▶ TASK OBJECTIVE
Keeping each word and mark in place, write out the full listing once more.

= Beginning of Section =

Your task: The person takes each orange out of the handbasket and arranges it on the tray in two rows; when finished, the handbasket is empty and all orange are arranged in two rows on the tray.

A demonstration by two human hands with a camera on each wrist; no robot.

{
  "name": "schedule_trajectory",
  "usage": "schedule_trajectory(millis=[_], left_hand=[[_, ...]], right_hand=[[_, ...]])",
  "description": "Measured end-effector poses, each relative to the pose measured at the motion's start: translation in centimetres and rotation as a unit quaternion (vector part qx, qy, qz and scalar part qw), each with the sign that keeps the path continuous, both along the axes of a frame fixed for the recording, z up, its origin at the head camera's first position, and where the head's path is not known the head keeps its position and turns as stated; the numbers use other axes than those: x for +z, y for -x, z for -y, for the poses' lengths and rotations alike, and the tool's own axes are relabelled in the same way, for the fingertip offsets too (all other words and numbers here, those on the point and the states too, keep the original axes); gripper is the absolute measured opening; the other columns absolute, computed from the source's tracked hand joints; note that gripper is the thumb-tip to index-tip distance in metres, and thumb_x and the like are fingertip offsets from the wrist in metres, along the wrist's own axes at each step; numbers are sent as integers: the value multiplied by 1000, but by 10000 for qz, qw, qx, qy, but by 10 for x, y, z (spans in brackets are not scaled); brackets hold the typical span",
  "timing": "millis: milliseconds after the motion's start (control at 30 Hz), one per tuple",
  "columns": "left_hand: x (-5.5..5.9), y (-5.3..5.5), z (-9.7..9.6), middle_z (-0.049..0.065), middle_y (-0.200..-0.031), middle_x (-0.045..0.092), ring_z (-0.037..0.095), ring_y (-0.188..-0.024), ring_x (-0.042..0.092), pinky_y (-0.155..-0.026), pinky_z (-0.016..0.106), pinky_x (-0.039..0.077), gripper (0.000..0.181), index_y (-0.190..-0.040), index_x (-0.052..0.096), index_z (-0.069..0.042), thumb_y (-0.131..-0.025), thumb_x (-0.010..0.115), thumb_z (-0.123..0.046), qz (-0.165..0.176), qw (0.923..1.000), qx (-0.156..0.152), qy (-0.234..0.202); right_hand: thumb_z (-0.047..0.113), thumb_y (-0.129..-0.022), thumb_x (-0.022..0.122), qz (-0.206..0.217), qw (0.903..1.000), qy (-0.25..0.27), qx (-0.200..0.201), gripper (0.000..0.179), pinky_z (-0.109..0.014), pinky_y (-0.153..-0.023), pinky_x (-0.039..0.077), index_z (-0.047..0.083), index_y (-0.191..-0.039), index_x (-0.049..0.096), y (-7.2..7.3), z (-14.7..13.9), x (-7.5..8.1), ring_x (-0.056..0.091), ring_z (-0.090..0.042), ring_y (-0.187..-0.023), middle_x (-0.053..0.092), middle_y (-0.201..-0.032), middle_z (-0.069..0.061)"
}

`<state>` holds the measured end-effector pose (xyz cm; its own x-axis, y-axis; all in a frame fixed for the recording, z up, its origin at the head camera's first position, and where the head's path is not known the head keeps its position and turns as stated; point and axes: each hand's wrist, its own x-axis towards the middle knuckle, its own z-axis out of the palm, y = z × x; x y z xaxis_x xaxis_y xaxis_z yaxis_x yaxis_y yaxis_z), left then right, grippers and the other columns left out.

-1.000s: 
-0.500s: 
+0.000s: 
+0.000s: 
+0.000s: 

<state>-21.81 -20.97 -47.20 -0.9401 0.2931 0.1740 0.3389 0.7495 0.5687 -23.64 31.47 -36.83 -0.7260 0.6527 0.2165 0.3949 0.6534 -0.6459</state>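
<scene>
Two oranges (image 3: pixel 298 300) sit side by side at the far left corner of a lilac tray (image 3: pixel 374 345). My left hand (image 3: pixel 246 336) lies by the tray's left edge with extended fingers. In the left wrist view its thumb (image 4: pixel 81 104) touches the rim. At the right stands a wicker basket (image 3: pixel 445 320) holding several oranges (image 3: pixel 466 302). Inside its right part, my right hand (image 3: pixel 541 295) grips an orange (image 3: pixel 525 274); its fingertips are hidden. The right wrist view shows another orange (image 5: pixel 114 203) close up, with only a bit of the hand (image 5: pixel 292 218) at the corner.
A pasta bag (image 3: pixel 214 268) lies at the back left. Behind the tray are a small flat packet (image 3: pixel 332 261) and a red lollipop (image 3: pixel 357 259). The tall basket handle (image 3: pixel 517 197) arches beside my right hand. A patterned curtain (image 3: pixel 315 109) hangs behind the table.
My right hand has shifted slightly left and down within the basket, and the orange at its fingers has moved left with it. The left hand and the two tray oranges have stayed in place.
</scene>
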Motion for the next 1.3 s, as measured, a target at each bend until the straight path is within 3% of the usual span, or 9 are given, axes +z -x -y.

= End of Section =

▶ RESPONSE FOR THIS EXERCISE
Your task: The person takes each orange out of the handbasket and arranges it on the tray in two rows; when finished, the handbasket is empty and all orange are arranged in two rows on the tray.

A demonstration by two human hands with a camera on each wrist; no robot.

{
  "name": "schedule_trajectory",
  "usage": "schedule_trajectory(millis=[_], left_hand=[[_, ...]], right_hand=[[_, ...]])",
  "description": "Measured end-effector poses, each relative to the pose measured at the motion's start: translation in centimetres and rotation as a unit quaternion (vector part qx, qy, qz and scalar part qw), each with the sign that keeps the path continuous, both along the axes of a frame fixed for the recording, z up, its origin at the head camera's first position, and where the head's path is not known the head keeps its position and turns as stated; the numbers use other axes than those: x for +z, y for -x, z for -y, for the poses' lengths and rotations alike, and the tool's own axes are relabelled in the same way, for the fingertip offsets too (all other words and numbers here, those on the point and the states too, keep the original axes); gripper is the absolute measured opening; the other columns absolute, computed from the source's tracked hand joints; note that gripper is the thumb-tip to index-tip distance in metres, and thumb_x and the like are fingertip offsets from the wrist in metres, along the wrist's own axes at each step; numbers are sent as integers: the value multiplied by 1000, but by 10000 for qz, qw, qx, qy, but by 10 for x, y, z (spans in brackets are not scaled); brackets hold the typical span",
  "timing": "millis: milliseconds after the motion's start (control at 30 Hz), one per tuple",
  "columns": "left_hand: x (-5.5..5.9), y (-5.3..5.5), z (-9.7..9.6), middle_z (-0.049..0.065), middle_y (-0.200..-0.031), middle_x (-0.045..0.092), ring_z (-0.037..0.095), ring_y (-0.188..-0.024), ring_x (-0.042..0.092), pinky_y (-0.155..-0.026), pinky_z (-0.016..0.106), pinky_x (-0.039..0.077), gripper (0.000..0.181), index_y (-0.190..-0.040), index_x (-0.052..0.096), index_z (-0.069..0.042), thumb_y (-0.131..-0.025), thumb_x (-0.010..0.115), thumb_z (-0.123..0.046), qz (-0.165..0.176), qw (0.923..1.000), qx (-0.156..0.152), qy (-0.234..0.202); right_hand: thumb_z (-0.047..0.113), thumb_y (-0.129..-0.022), thumb_x (-0.022..0.122), qz (-0.206..0.217), qw (0.903..1.000), qy (-0.25..0.27), qx (-0.200..0.201), gripper (0.000..0.179), pinky_z (-0.109..0.014), pinky_y (-0.153..-0.023), pinky_x (-0.039..0.077), index_z (-0.047..0.083), index_y (-0.191..-0.039), index_x (-0.049..0.096), y (-7.2..7.3), z (-14.7..13.9), x (-7.5..8.1), ring_x (-0.056..0.091), ring_z (-0.090..0.042), ring_y (-0.187..-0.023), middle_x (-0.053..0.092), middle_y (-0.201..-0.032), middle_z (-0.069..0.061)"
}

`<state>` holds the measured end-effector pose (xyz cm; its own x-axis, y-axis; all in a frame fixed for the recording, z up, its origin at the head camera's first position, and where the head's path is not known the head keeps its position and turns as stated; point and axes: each hand's wrist, its own x-axis towards the middle knuckle, its own z-axis out of the palm, y = z × x; x y z xaxis_x xaxis_y xaxis_z yaxis_x yaxis_y yaxis_z), left then right, grippers and the other columns left out.

-1.000s: 
-0.500s: 
+0.000s: 
+0.000s: 
+0.000s: 

<state>-21.81 -20.97 -47.20 -0.9401 0.2931 0.1740 0.3389 0.7495 0.5687 -23.64 31.47 -36.83 -0.7260 0.6527 0.2165 0.3949 0.6534 -0.6459</state>
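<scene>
Two oranges (image 3: pixel 298 300) sit side by side at the far left corner of a lilac tray (image 3: pixel 374 345). My left hand (image 3: pixel 246 336) lies by the tray's left edge with extended fingers. In the left wrist view its thumb (image 4: pixel 81 104) touches the rim. At the right stands a wicker basket (image 3: pixel 445 320) holding several oranges (image 3: pixel 466 302). Inside its right part, my right hand (image 3: pixel 541 295) grips an orange (image 3: pixel 525 274); its fingertips are hidden. The right wrist view shows another orange (image 5: pixel 114 203) close up, with only a bit of the hand (image 5: pixel 292 218) at the corner.
A pasta bag (image 3: pixel 214 268) lies at the back left. Behind the tray are a small flat packet (image 3: pixel 332 261) and a red lollipop (image 3: pixel 357 259). The tall basket handle (image 3: pixel 517 197) arches beside my right hand. A patterned curtain (image 3: pixel 315 109) hangs behind the table.
My right hand has shifted slightly left and down within the basket, and the orange at its fingers has moved left with it. The left hand and the two tray oranges have stayed in place.
</scene>
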Motion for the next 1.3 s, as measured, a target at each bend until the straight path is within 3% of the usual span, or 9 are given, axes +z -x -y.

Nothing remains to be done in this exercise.